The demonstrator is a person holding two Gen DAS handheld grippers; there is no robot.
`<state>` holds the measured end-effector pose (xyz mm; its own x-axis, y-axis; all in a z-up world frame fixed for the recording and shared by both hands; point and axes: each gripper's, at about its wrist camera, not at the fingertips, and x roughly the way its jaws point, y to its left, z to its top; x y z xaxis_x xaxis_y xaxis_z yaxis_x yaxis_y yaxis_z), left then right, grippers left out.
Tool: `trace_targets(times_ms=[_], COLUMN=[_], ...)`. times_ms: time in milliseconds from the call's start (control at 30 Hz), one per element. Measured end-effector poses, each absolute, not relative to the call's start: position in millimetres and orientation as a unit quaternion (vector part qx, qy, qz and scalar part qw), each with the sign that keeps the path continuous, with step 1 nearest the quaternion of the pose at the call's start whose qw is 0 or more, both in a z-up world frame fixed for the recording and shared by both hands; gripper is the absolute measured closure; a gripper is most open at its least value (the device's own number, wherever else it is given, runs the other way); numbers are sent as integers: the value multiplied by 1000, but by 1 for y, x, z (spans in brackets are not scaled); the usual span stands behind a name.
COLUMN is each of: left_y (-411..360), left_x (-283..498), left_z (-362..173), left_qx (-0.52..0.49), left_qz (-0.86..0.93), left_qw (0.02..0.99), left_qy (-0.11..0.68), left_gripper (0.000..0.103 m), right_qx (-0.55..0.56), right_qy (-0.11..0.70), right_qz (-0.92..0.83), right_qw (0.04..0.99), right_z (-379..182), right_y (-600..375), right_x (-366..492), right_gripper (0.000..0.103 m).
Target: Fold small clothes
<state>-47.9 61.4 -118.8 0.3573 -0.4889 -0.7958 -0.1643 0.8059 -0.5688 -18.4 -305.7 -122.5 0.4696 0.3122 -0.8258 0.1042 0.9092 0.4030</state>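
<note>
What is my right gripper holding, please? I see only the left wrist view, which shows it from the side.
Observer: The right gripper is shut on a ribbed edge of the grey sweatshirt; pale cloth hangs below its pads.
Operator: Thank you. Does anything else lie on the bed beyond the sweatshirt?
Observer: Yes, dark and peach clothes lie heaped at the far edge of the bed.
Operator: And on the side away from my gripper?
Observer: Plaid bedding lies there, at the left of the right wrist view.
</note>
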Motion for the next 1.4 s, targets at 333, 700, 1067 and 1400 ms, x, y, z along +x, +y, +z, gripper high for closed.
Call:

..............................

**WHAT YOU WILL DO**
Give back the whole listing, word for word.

**SOLUTION**
The demonstrator is a person holding two Gen DAS handheld grippers; there is no robot.
`<state>` holds the measured end-effector pose (xyz mm; its own x-axis, y-axis; all in a z-up world frame fixed for the recording and shared by both hands; point and axes: each gripper's, at about its wrist camera, not at the fingertips, and x roughly the way its jaws point, y to its left, z to its top; x y z xaxis_x xaxis_y xaxis_z yaxis_x yaxis_y yaxis_z), left then right, grippers left out.
Tool: `trace_targets(times_ms=[_], COLUMN=[_], ...)`. times_ms: time in milliseconds from the call's start (control at 30 Hz), one per element. Measured end-effector poses, each absolute, not relative to the call's start: position in millimetres and orientation as a unit quaternion (vector part qx, qy, qz and scalar part qw), each with the sign that keeps the path continuous, with step 1 nearest the quaternion of the pose at the call's start whose qw is 0 or more, both in a z-up world frame fixed for the recording and shared by both hands; gripper is the absolute measured closure; a gripper is most open at its least value (the device's own number, wherever else it is given, runs the other way); numbers are sent as integers: the value multiplied by 1000, but by 1 for y, x, z (spans in brackets are not scaled); the usual span stands behind a name.
COLUMN is each of: left_y (-411..360), left_x (-283..498), left_z (-362..173), left_qx (-0.52..0.49), left_qz (-0.86..0.93), left_qw (0.02..0.99), left_qy (-0.11..0.68), left_gripper (0.000..0.103 m), right_qx (-0.55..0.56), right_qy (-0.11..0.70), right_qz (-0.92..0.83), right_qw (0.04..0.99), right_z (-379..182), right_y (-600..375), right_x (-366..492), right_gripper (0.000..0.103 m).
Target: Fold small clothes
<state>-47.9 61.4 -118.8 0.3573 -0.4889 -0.7958 -0.1643 0.8059 -0.5688 -18.4 -305.7 -122.5 0.4696 0.3122 -0.8258 0.1042 0.9092 0.4030</state>
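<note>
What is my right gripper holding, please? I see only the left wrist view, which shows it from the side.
Observer: The right gripper is shut on a ribbed edge of the grey sweatshirt; pale cloth hangs below its pads.
Operator: Thank you. Does anything else lie on the bed beyond the sweatshirt?
Observer: Yes, dark and peach clothes lie heaped at the far edge of the bed.
Operator: And on the side away from my gripper?
Observer: Plaid bedding lies there, at the left of the right wrist view.
</note>
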Motion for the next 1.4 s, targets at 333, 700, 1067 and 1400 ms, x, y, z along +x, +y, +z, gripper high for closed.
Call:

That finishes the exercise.